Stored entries
***

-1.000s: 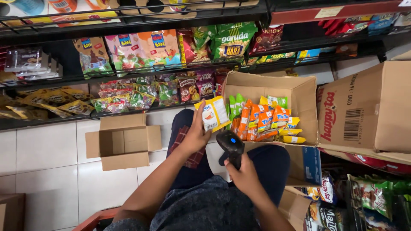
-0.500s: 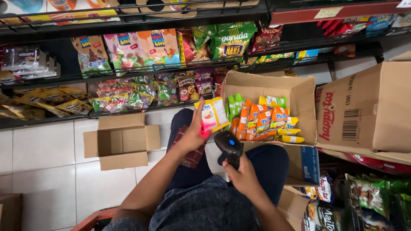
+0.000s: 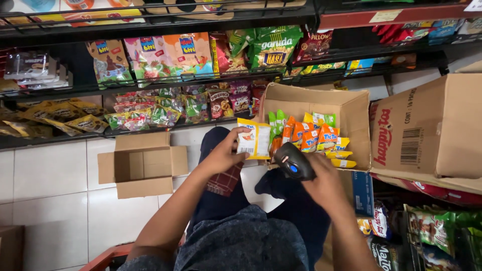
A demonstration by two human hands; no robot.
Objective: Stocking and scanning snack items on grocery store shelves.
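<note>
Two hands: left [image 3: 224, 156] gripping one yellow-white snack packet [image 3: 253, 140], right [image 3: 321, 181] clutching one black scanner [image 3: 294, 161].

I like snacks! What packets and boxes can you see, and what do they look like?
Snack packet: flat, yellow and white, in the left hand.
Scanner: black, in the right hand.
Snack box: brown, open, full of orange, green and yellow packets.
Empty box: brown, on the floor.
</note>
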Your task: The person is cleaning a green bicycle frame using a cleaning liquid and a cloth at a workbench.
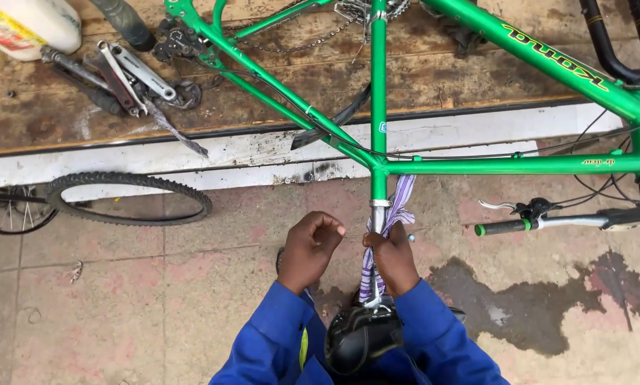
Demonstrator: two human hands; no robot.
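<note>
**Both hands at the seatpost of an upturned green bike**

The green bike frame (pixel 434 165) sits upside down, saddle (pixel 359 335) at the bottom of the view between two blue sleeves (pixel 277 335). The right hand (pixel 391 258) is closed around the silver seatpost (pixel 377 221) and a purple-and-white striped cloth (pixel 398 207) – the cloth runs up from the fist toward the frame junction and hangs down below it, next to the post. The left hand (pixel 309 246) is curled into a loose fist just beside the post, fingers folded in; can't tell whether it pinches anything, since the palm side faces away.

Hard to read or cut off:
- The seatpost is mostly covered by hand and cloth; only a short bit shows.
- The saddle is partly hidden by the sleeves.
- The handlebar grip w/ green ends (pixel 505 227) and brake lever sit to the right, bar running out of view.
- A loose wheel (pixel 129 199) lies left on the tiled floor – a second one is cropped at the edge.
- On the wooden bench (pixel 263 100) behind: chain, tools, a white bottle, all partly cut off at the top.
</note>
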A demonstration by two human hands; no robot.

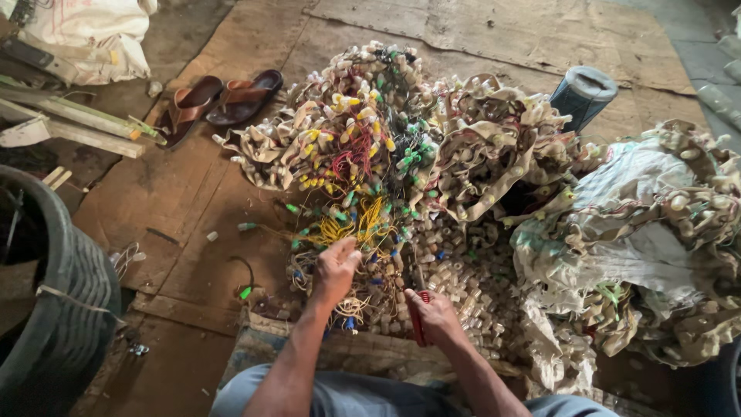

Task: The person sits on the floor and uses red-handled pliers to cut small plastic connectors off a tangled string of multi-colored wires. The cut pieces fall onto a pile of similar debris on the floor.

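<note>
The left hand pinches yellow wires at the near edge of the tangled bulb-string pile. The right hand grips red-handled cutters over loose bulb sockets. Bare cardboard floor lies open to the left, toward brown sandals.

2 brown sandals side by side on cardboard floor, upper left. White sack at top-left corner, wooden slats beside it. Dark ribbed tub at left edge. Blue-grey cup overturned, upper right. Crumpled pale sack at right.
</note>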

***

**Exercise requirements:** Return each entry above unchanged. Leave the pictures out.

**Task answer:**
-1.000s: 
-0.500s: 
+0.000s: 
A demonstration by two human hands; no robot.
Objective: Stocking and scanning snack items on grocery store shelves.
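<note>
Two hands: left [image 3: 224, 156] gripping one yellow-white snack packet [image 3: 253, 140], right [image 3: 321, 181] clutching one black scanner [image 3: 294, 161].

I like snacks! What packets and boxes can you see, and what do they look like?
Snack packet: flat, yellow and white, in the left hand.
Scanner: black, in the right hand.
Snack box: brown, open, full of orange, green and yellow packets.
Empty box: brown, on the floor.
</note>
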Your task: The person is cleaning a green bicycle frame using a cleaning liquid and a cloth at a workbench.
Demonstrator: two human hands; no robot.
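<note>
**Both hands at the seatpost of an upturned green bike**

The green bike frame (pixel 434 165) sits upside down, saddle (pixel 359 335) at the bottom of the view between two blue sleeves (pixel 277 335). The right hand (pixel 391 258) is closed around the silver seatpost (pixel 377 221) and a purple-and-white striped cloth (pixel 398 207) – the cloth runs up from the fist toward the frame junction and hangs down below it, next to the post. The left hand (pixel 309 246) is curled into a loose fist just beside the post, fingers folded in; can't tell whether it pinches anything, since the palm side faces away.

Hard to read or cut off:
- The seatpost is mostly covered by hand and cloth; only a short bit shows.
- The saddle is partly hidden by the sleeves.
- The handlebar grip w/ green ends (pixel 505 227) and brake lever sit to the right, bar running out of view.
- A loose wheel (pixel 129 199) lies left on the tiled floor – a second one is cropped at the edge.
- On the wooden bench (pixel 263 100) behind: chain, tools, a white bottle, all partly cut off at the top.
</note>
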A demonstration by two human hands; no robot.


Task: The person sits on the floor and uses red-handled pliers to cut small plastic connectors off a tangled string of multi-colored wires. The cut pieces fall onto a pile of similar debris on the floor.

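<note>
The left hand pinches yellow wires at the near edge of the tangled bulb-string pile. The right hand grips red-handled cutters over loose bulb sockets. Bare cardboard floor lies open to the left, toward brown sandals.

2 brown sandals side by side on cardboard floor, upper left. White sack at top-left corner, wooden slats beside it. Dark ribbed tub at left edge. Blue-grey cup overturned, upper right. Crumpled pale sack at right.
</note>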

This response contains the complete answer.